— What you will do —
Would you print the data below exactly, leaving out every picture?

— Collected material —
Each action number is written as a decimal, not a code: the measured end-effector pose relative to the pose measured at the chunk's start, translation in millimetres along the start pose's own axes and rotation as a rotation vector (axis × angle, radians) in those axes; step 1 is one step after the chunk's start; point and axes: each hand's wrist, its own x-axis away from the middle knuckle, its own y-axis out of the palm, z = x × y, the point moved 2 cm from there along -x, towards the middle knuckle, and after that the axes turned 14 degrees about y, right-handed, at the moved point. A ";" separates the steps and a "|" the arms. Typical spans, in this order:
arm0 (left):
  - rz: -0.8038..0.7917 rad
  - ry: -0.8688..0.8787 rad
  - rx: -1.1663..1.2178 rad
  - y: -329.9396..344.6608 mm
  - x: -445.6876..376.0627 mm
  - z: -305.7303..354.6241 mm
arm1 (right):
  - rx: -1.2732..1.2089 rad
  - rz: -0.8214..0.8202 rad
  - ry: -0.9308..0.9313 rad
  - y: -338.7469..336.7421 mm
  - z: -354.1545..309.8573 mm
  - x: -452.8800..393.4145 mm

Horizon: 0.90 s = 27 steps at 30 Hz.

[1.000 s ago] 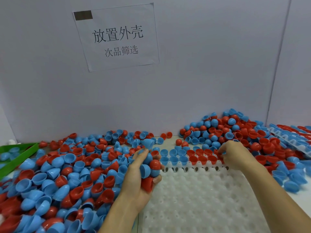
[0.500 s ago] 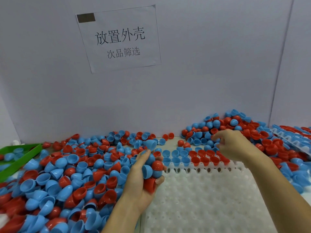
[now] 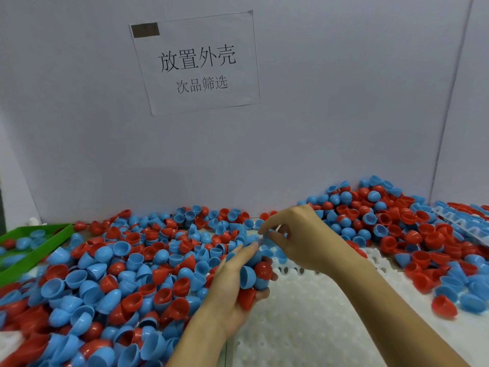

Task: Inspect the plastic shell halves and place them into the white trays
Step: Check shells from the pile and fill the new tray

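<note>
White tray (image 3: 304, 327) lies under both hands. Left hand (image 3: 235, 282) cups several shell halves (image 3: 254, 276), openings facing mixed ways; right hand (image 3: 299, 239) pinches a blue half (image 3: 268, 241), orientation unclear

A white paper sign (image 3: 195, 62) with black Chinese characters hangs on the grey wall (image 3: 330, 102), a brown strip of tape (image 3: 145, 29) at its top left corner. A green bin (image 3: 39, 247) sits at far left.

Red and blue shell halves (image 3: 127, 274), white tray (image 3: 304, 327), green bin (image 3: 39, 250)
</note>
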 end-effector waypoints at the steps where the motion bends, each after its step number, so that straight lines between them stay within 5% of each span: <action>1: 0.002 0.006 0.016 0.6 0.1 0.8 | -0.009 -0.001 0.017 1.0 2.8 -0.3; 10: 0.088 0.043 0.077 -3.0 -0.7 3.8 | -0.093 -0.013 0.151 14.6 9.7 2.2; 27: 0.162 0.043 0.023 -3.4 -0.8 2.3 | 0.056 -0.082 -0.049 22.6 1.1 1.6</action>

— Output of the task —
Each action number is written as a decimal, not a code: the measured end-effector pose relative to the pose measured at the chunk's start, translation in millimetres along the start pose's own axes and rotation as a rotation vector (axis × angle, radians) in those axes; step 1 is one step after the chunk's start; point and axes: each hand's wrist, its own x-axis away from the middle knuckle, its own y-axis out of the palm, z = x × y, the point moved 2 cm from there along -x, towards the middle knuckle, and after that the axes turned 14 degrees about y, right-handed, at the moved point. A ";" separates the steps and a "|" the arms. Typical spans, in this order:
arm0 (left):
  - rz: -0.8038..0.7917 rad
  - ry: -0.8688..0.8787 rad
  - rx: -1.1663..1.2178 rad
  - y: -329.9396..344.6608 mm
  - x: -445.6876..376.0627 mm
  - z: -305.7303..354.6241 mm
arm1 (right):
  - rx: -1.2732..1.2089 rad
  - rz: -0.8214..0.8202 rad
  - ry: -0.9308..0.9313 rad
  - y: -338.7469..336.7421 mm
  - z: -354.1545..309.8573 mm
  - x: -452.8800..393.4145 mm

Horizon: 0.90 s = 27 steps at 30 Hz.

[1.000 s ago] 
[0.500 s ago] 
[now] 

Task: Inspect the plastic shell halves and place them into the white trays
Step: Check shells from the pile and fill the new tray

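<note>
White tray (image 3: 304, 327) lies under both hands. Left hand (image 3: 235, 282) cups several shell halves (image 3: 254, 276), openings facing mixed ways; right hand (image 3: 299, 239) pinches a blue half (image 3: 268, 241), orientation unclear

A white paper sign (image 3: 195, 62) with black Chinese characters hangs on the grey wall (image 3: 330, 102), a brown strip of tape (image 3: 145, 29) at its top left corner. A green bin (image 3: 39, 247) sits at far left.

Red and blue shell halves (image 3: 127, 274), white tray (image 3: 304, 327), green bin (image 3: 39, 250)
</note>
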 end-effector waypoints at the steps where the motion bends, each after its step number, so that straight lines between them stay within 5% of each span: <action>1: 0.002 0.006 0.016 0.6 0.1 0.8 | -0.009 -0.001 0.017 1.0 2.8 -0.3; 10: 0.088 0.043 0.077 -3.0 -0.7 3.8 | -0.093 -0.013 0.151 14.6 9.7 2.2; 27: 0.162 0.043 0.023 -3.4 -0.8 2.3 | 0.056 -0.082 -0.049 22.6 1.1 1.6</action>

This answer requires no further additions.